Hadjar in top ten, Lawson rallentato al pit exit
Il francese Isack Hadjar ha centrato la nona posizione in una sessione tiratissima, dopo un buon lavoro nelle FP1 dove aveva già mostrato costanza e velocità (1:10.707, 31 giri). In Sprint Qualifying ha gestito con maturità le tre fasi, chiudendo con 1:09.775 in SQ3, il suo miglior tempo. “Il primo giro con le Soft non è stato facile, ma ci siamo confermati competitivi e domani possiamo puntare ai punti”, ha dichiarato il giovane pilota RB.
Più sfortunato Liam Lawson, solo diciassettesimo dopo non essere riuscito a completare il secondo tentativo per via del traffico in uscita box. “La macchina era veloce, ma non abbiamo avuto il tempo per un secondo giro.
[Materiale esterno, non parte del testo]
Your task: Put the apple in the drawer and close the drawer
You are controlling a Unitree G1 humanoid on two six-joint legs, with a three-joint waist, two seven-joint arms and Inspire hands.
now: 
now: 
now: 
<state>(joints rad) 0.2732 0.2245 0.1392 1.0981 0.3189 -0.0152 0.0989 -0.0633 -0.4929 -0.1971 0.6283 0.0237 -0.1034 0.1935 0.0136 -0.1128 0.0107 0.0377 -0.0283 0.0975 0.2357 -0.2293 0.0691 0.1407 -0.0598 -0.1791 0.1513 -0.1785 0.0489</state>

Ci rifaremo in gara”, ha spiegato.
Il Chief Race Engineer Mattia Spini ha elogiato il passo di Hadjar e promesso analisi approfondite sull’episodio che ha condizionato Lawson: “Interlagos mette a dura prova le gomme e i piloti. Isack ha trovato subito equilibrio, mentre Liam meritava di più: faremo tesoro di quanto successo”.
Red Bull in difficoltà: vibrazioni e poco grip
Diversa la giornata per il Red Bull Racing Team, che non ha ritrovato la brillantezza abituale. Max Verstappen ha chiuso in sesta posizione (1:09.580), dopo un diciassettesimo posto in FP1 (1:11.368). L’olandese ha parlato di un comportamento anomalo della vettura: “Troppe vibrazioni e poca aderenza. Fatico a far girare la macchina e non mi posso fidare del retrotreno. Non è la giornata che volevamo, ma vediamo cosa porterà il meteo domani”.
Più indietro Yuki Tsunoda, diciottesimo in qualifica (1:10.692) dopo un ventesimo tempo in FP1 (1:11.793). Il giapponese non ha nascosto la delusione: “Il giro non era male, ma il grip non c’era. In generale ci manca qualcosa. Vedremo come cambia tutto se arriva la pioggia”.
Il Technical Director Pierre Wache ha riassunto la situazione con tono realistico: “La macchina non si comporta come previsto, soprattutto con le Soft. Sembra ci sia qualcosa da rivedere su entrambe le vetture. Stiamo analizzando ogni dettaglio per migliorare la finestra di funzionamento in vista di domani. Voglio comunque ringraziare il team per aver riparato rapidamente l’auto di Yuki in FP1”.
Verso la Sprint di sabato
Il circuito di Interlagos, breve ma tecnicamente complesso, continua a mettere alla prova le squadre con il formato Sprint. Per Visa Cash App RB il bilancio resta positivo, con Hadjar in zona punti e Lawson determinato al riscatto. Red Bull, invece, dovrà lavorare durante la notte per ritrovare il feeling con le gomme e riportare la RB21 al livello atteso in vista della giornata decisiva di sabato.